口承による意思伝達は、他者間で情報を共有することを目的として行われる。情報共有の最も理想的な形態は情報を統括する身体器官である脳同士を直に接続することであろうが、それが物理的に不可能であるため、代替的な手段として口承伝達を採用するのだ。そこで実際に行われるのは、発話者の発した音声を聞き手が聴取するという行為である。音声は「語(Word)」に分割することができ、「語」は「文」に、「文」は「文節」に、「文節」は「段落」に統合され、さらに「段落」は「章」に、そして「章」は「物語」を形成する。これについては、本論でも前に述べた。ただし、その時の前提は「物語」が文字、すなわち書き言葉であったことを思い出そう。書き言葉を前提としたからこそ、最小の構成単位である「語(Word)」の意味が、書き手と読み手の間であらかじめ(文字以外の方法で)共有されていることが暗黙のうちに想定されていたのだ。その想定の下であるならば、そもそも意思伝達を口承に頼る必要はなく、文章によって空間(距離)や時間を隔てた他者とも情報を共有することが可能となる。しかし、今回ここでの考察は、<神話>時代、文字文化が登場する以前の口承による手段しかないことを前提している。したがって、ここでは口承によってのみ可能となる意思伝達の手段を考えねばならない。

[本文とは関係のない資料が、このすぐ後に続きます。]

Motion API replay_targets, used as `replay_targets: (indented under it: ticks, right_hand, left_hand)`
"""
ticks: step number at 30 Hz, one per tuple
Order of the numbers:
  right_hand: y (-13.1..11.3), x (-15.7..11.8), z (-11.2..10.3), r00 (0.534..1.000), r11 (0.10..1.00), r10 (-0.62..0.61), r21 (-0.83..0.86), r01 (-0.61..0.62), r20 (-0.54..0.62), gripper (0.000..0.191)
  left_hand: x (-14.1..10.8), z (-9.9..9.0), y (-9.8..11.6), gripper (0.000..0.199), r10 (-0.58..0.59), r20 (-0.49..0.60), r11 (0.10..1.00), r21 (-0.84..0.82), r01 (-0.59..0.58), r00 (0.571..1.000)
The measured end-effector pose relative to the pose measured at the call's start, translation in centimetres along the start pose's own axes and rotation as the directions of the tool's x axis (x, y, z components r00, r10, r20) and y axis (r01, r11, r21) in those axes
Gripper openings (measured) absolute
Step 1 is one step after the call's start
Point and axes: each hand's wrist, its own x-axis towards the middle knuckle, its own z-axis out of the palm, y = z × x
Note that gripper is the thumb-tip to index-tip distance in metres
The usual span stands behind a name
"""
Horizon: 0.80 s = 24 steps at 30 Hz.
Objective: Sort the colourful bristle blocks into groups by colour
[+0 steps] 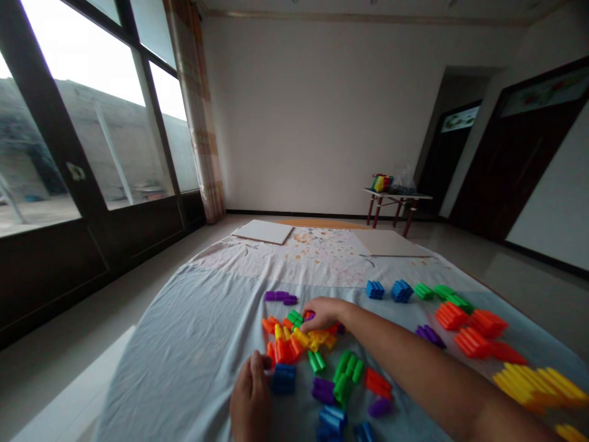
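My right hand (321, 313) reaches over the far side of a mixed pile of plastic building blocks. Its fingers are closed around a small purple block (310, 315), mostly hidden. Beside the pile's near left edge rests my left hand (252, 393), its fingers a little apart around no visible object. Orange blocks (284, 351) and a dark blue block (284, 379) lie right by its fingertips. Within the pile are yellow blocks (321, 339) and a green block (295, 317). Closer to me are joined green blocks (348, 368) and a purple block (323, 390).
Sorted groups lie to the right: blue blocks (402, 291), orange blocks (473, 342) and yellow blocks (524, 385). Purple blocks (277, 296) sit beyond the pile. Two flat boards, a white board (264, 231) and a beige board (391, 243), rest at the table's far end.
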Motion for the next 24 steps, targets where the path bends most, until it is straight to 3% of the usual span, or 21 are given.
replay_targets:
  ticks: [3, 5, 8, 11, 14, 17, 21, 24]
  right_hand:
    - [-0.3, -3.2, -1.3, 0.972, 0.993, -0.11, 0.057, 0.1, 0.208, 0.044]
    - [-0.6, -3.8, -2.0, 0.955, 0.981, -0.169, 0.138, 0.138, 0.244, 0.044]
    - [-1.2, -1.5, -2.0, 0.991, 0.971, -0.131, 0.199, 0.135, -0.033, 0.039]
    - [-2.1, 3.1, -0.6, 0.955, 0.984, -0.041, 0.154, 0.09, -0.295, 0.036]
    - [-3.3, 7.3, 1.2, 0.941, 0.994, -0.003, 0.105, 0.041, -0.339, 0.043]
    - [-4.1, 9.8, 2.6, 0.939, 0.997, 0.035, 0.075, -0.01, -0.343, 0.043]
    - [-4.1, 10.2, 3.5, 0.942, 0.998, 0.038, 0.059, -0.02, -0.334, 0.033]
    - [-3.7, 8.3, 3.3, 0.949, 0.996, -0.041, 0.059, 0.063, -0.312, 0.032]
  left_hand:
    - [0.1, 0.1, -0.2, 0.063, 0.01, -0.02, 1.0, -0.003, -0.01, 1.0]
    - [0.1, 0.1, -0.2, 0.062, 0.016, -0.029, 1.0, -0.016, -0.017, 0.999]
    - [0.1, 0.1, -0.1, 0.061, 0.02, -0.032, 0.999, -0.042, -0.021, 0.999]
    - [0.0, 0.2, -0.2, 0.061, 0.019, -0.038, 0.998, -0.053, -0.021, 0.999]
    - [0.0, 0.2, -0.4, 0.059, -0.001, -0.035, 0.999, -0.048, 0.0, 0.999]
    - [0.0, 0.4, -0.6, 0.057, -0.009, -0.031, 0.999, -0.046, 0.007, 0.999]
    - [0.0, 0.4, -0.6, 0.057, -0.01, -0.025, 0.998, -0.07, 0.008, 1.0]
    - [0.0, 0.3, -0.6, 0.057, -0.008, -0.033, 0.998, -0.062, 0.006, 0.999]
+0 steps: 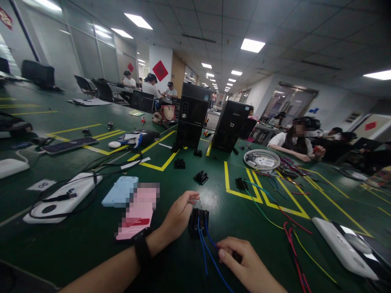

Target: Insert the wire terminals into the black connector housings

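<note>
A black plastic connector block [198, 223] lies on the green work mat [91, 248], with thin blue wires [208, 260] running from it toward me. My right hand [246, 260] pinches one blue wire close to a small dark piece [236, 257]. My left hand [180, 211], with a black wristband [142, 249], hangs just above and left of the block. Its fingers are loosely curled around nothing and do not touch the block. A pink pixelated item [137, 211] and a pale blue case [120, 191] lie left of that hand.
Loose red, yellow and green wires [295, 252] lie to the right, beside a white flat device [343, 254]. Farther off stand black computer cases [192, 116], a round vented tray [262, 159] and small black parts. A seated person [295, 144] works at the right.
</note>
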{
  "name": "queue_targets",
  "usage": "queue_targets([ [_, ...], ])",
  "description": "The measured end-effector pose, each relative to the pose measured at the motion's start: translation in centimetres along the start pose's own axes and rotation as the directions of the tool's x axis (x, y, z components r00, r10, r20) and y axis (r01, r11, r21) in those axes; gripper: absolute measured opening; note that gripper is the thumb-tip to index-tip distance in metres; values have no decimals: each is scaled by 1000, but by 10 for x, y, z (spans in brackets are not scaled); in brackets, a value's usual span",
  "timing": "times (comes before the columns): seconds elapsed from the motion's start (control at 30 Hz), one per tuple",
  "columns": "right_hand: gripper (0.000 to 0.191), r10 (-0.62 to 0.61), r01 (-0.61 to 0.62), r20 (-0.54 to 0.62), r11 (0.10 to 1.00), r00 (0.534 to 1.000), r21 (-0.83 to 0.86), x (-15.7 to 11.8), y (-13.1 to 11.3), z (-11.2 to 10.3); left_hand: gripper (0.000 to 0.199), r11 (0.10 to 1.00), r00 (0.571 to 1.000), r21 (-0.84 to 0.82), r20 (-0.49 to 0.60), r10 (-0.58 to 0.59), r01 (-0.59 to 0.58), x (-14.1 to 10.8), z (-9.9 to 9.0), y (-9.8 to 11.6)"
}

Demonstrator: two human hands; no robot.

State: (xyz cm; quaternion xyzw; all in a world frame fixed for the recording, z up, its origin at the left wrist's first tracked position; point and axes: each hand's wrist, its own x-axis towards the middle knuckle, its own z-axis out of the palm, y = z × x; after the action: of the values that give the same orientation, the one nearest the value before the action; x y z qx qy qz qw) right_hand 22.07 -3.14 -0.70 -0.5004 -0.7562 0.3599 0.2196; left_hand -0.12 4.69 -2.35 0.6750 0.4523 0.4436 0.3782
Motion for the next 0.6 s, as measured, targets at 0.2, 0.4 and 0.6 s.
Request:
queue_targets([
  [0.2, 35, 86, -90, 30, 981, 996, 170, -2, -2, -3, 61, 987, 986, 154, 169, 18, -45, -7, -2, -2],
  [0.4, 39, 180, -161, -68, 962, 981, 218, 0, 7, -5, 88, 935, 907, 297, 418, 57, -196, -16, -7, 2],
  [0.6, 40, 135, -96, -159, 968, 978, 231, 1, 4, -6, 62, 922, 973, 373, 231, 17, -105, -19, 11, -7],
])
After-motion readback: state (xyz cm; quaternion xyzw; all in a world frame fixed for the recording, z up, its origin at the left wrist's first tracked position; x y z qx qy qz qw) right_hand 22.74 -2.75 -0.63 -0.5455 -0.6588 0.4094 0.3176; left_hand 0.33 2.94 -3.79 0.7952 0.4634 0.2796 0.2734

それを考える手がかりとしては、乳児が言葉を覚えるプロセスを観察してみるのが良い。乳児は最初「あー」や「だー」といった意味のない発声を行っている。この段階では、彼/彼女は話し手でも聞き手でもない。そのうち、喃語と呼ばれる複数の音の組み合わせ(「まんまー」や「ばーば」など)を発声するようになるが、ここで大抵は<親>という聞き手が発育プロセスに介入してくる。<親>は子が「まんまー」と発声した時、もし母親ならば自分を意味する「ママ」という発声をしてみせる。ただ発声するだけではない。笑顔のような好意的な態度で、自分を指さす、首を振る(乳児は動くものに興味を引かれやすい)等のような身体的な動きも加えつつ、我が子にシグナルを送る。また、これらが衣食住や安全が保証された好ましい環境下で行われることも副次的なシグナルになる。このやり取りを何度も繰り返すうち、乳児は自分が「まんまー」と発声した時にのみ、この自分に好意的かつ安心な目前の「他者」が「ママ」と発声する規則性を理解する。また、彼/彼女の内面では、<自分に好意的かつ安心な直近の他者>という概念が「まんまー」あるいは「ママ」という音声と関係づけられる。この段階で、乳児は<聞き手>という機能の原初的な第一歩を体得したことになる。さらに、好意的な相手に自分も好意を返すため相手の行為を模倣するという現象が野生動物に見られるが、類似の行為として、乳児も特定の概念で紐付けられた「まんまー」と「ママ」を近づけようとする。つまり、「まんまー」という自分の発声を「ママ」に寄せようするのである。この行為も何度も繰り返した後、彼/彼女はついに「ママ」と発音するのに成功するだろう。かくして、乳児は<話し手>としての第一歩も踏み出したことになる。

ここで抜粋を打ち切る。